Task statement:
For the records below, print the lines from the line with "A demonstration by" through the line with "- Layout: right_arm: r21" exactly as written; include both end lines and exclude the rest.

··· The records

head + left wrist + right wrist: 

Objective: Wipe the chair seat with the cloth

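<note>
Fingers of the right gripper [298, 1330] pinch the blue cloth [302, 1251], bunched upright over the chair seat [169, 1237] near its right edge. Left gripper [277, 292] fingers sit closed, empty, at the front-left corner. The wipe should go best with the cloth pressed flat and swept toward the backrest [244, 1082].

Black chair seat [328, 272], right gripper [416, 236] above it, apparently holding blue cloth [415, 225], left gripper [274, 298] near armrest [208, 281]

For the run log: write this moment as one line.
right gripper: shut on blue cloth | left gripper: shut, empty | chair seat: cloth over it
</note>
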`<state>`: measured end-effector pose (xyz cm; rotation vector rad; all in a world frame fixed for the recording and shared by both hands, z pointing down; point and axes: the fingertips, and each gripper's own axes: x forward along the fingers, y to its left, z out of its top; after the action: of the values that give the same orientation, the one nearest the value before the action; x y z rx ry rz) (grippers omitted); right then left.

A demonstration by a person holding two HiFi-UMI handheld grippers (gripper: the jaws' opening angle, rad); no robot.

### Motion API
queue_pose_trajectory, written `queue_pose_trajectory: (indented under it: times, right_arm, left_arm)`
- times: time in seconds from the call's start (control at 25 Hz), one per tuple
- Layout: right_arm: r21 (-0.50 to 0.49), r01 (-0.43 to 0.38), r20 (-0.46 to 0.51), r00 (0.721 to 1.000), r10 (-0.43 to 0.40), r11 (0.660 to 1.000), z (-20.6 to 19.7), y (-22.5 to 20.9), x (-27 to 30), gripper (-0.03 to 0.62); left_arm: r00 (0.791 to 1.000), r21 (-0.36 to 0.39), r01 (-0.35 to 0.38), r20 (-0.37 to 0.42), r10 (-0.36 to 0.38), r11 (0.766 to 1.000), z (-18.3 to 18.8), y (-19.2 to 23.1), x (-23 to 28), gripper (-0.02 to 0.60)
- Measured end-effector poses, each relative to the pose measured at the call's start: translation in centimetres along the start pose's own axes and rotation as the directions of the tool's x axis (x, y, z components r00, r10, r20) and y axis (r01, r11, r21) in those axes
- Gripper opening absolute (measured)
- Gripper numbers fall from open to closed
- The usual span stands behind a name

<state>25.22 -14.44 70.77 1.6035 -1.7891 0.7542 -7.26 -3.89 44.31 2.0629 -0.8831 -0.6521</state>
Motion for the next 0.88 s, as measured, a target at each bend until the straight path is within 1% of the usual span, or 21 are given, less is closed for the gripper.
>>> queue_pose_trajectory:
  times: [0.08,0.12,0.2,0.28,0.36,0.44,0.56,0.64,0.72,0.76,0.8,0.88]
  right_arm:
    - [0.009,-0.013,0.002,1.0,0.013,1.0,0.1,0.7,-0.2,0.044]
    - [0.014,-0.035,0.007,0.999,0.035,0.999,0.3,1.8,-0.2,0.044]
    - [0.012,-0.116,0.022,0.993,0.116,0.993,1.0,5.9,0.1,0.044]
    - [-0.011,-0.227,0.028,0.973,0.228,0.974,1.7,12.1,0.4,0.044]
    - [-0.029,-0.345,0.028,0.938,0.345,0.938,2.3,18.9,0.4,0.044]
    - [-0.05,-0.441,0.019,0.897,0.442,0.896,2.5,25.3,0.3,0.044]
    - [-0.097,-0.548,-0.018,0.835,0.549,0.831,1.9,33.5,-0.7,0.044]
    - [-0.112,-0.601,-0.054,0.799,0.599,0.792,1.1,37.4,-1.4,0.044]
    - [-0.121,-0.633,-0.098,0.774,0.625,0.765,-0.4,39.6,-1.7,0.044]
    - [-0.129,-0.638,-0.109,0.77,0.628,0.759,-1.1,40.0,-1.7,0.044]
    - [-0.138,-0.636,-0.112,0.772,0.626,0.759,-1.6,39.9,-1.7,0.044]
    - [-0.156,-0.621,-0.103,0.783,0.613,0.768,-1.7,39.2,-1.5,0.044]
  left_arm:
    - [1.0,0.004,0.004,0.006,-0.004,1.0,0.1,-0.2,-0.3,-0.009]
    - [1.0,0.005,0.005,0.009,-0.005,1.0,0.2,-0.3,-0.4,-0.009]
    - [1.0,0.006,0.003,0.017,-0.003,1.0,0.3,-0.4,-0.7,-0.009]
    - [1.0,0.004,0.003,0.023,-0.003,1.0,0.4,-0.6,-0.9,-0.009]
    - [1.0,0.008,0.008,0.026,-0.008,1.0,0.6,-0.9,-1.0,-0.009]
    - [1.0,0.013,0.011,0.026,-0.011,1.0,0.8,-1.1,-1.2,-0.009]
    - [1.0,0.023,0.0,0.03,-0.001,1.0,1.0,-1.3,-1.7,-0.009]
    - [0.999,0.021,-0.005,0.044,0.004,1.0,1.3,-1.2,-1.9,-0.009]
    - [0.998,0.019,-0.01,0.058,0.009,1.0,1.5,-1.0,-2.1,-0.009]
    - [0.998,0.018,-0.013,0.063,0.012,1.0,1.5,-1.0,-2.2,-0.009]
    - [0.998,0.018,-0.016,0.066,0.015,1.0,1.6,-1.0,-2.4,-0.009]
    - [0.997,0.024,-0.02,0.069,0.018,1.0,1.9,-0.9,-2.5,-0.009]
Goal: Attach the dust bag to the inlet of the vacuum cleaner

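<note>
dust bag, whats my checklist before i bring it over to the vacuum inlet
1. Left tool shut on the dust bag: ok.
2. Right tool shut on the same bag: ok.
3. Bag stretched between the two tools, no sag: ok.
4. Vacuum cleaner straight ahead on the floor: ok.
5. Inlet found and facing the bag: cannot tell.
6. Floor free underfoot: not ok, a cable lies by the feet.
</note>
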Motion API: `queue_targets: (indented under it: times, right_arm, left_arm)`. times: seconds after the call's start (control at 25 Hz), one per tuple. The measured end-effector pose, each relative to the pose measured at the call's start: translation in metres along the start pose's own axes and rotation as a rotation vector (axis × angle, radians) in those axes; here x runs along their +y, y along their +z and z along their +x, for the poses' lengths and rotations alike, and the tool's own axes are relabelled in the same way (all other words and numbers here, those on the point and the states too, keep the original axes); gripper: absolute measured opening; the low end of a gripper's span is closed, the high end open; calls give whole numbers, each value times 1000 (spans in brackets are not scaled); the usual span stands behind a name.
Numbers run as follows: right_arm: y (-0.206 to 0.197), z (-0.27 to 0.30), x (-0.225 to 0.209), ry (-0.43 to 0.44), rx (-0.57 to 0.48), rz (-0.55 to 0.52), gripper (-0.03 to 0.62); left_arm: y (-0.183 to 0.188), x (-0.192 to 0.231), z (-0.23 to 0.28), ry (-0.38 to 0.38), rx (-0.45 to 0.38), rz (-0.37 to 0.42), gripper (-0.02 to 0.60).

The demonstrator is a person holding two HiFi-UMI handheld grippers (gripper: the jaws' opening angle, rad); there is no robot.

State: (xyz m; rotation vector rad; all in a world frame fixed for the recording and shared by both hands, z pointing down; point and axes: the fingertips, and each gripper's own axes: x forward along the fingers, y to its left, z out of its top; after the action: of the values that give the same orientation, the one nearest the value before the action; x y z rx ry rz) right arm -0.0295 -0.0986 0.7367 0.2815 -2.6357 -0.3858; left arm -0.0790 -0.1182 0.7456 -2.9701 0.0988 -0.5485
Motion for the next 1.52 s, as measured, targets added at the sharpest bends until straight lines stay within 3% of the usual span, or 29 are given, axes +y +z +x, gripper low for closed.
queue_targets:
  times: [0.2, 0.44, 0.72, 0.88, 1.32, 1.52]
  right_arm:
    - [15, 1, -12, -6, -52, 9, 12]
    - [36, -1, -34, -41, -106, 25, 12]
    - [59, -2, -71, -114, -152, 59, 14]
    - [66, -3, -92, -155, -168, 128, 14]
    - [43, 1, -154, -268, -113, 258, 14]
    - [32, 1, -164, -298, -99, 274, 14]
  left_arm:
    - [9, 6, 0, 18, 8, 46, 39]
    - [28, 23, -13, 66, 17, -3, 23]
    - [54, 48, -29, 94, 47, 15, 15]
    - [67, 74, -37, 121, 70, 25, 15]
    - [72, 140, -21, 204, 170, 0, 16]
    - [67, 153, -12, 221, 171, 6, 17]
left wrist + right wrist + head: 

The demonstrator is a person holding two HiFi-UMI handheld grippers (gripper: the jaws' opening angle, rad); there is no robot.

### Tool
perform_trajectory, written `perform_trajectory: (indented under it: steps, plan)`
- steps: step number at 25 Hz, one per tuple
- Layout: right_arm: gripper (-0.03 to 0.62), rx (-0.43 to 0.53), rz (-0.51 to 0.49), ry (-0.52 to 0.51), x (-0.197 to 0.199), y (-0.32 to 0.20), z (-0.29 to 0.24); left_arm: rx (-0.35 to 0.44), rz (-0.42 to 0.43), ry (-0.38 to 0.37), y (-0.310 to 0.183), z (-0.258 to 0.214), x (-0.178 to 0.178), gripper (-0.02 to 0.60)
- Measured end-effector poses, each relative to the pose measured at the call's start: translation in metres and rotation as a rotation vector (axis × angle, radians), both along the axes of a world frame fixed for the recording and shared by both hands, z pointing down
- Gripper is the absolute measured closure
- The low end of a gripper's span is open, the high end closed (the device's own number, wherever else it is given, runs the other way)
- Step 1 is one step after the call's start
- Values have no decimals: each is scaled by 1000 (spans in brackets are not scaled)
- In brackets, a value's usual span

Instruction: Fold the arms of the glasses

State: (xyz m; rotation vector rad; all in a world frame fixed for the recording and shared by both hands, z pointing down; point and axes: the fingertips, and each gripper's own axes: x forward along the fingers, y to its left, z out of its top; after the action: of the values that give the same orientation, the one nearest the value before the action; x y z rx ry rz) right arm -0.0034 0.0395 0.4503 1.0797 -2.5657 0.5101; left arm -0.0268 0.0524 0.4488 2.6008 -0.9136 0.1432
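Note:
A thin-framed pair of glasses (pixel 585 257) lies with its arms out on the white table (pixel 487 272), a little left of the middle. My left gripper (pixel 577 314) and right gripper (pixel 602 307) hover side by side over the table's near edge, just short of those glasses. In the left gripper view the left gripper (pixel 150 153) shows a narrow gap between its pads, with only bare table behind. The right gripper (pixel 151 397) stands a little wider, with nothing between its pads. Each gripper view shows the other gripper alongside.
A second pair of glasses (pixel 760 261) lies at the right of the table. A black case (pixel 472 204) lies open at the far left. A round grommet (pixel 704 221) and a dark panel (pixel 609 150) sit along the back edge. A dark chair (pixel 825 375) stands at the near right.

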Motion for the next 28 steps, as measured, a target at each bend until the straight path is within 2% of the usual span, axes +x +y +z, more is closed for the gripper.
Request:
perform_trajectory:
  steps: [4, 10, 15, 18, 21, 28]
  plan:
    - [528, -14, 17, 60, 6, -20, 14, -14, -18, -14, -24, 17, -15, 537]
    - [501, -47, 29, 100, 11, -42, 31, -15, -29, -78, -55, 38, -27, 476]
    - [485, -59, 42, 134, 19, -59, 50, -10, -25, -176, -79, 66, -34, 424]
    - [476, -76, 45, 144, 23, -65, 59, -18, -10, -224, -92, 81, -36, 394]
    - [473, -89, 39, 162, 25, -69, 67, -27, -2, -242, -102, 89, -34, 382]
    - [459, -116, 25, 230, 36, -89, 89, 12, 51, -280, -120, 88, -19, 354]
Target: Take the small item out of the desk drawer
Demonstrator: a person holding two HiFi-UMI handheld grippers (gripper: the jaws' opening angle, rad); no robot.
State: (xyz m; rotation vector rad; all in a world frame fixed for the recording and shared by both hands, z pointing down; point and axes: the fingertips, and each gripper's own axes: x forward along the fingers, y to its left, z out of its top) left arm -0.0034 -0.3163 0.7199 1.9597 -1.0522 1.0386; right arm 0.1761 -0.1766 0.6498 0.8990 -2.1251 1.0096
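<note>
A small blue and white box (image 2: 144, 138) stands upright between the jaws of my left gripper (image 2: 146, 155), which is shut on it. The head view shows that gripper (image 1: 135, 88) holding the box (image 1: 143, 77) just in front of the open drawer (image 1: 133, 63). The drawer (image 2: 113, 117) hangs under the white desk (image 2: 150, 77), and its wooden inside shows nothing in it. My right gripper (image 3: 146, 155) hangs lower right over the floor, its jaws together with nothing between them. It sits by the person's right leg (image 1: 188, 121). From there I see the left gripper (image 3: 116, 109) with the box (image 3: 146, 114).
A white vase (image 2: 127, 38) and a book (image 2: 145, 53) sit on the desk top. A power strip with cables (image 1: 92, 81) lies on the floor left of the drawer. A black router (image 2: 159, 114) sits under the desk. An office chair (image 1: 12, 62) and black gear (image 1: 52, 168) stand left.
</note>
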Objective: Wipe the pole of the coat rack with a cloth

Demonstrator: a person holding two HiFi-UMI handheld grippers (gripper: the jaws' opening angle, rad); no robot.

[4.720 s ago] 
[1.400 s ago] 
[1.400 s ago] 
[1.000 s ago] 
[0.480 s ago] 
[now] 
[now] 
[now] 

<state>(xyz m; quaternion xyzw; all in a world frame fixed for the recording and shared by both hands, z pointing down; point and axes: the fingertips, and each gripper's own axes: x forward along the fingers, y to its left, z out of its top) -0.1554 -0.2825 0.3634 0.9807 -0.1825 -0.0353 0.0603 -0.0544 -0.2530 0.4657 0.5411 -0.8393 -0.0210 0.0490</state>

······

Expected answer:
A demonstration by a person holding two HiFi-UMI handheld grippers (gripper: the jaws' opening angle, rad); no robot.

### Motion API
queue_pose_trajectory, written `queue_pose_trajectory: (indented under it: times, right_arm, left_arm)`
- times: time in seconds from the call's start (control at 25 Hz), one per tuple
- Layout: right_arm: r21 (-0.50 to 0.49), r01 (-0.43 to 0.38), r20 (-0.46 to 0.51), r00 (0.721 to 1.000), r10 (-0.43 to 0.40), r11 (0.660 to 1.000), z (-20.6 to 19.7), y (-22.5 to 20.9), x (-27 to 30), gripper (-0.03 to 0.62); left_arm: r00 (0.791 to 1.000), r21 (-0.36 to 0.39), r01 (-0.35 to 0.38), r20 (-0.37 to 0.42), r10 (-0.36 to 0.38), r11 (0.766 to 1.000), z (-18.3 to 18.8), y (-19.2 to 23.1), x (-23 to 28), gripper (-0.02 to 0.60)

The answer, as written, is complete.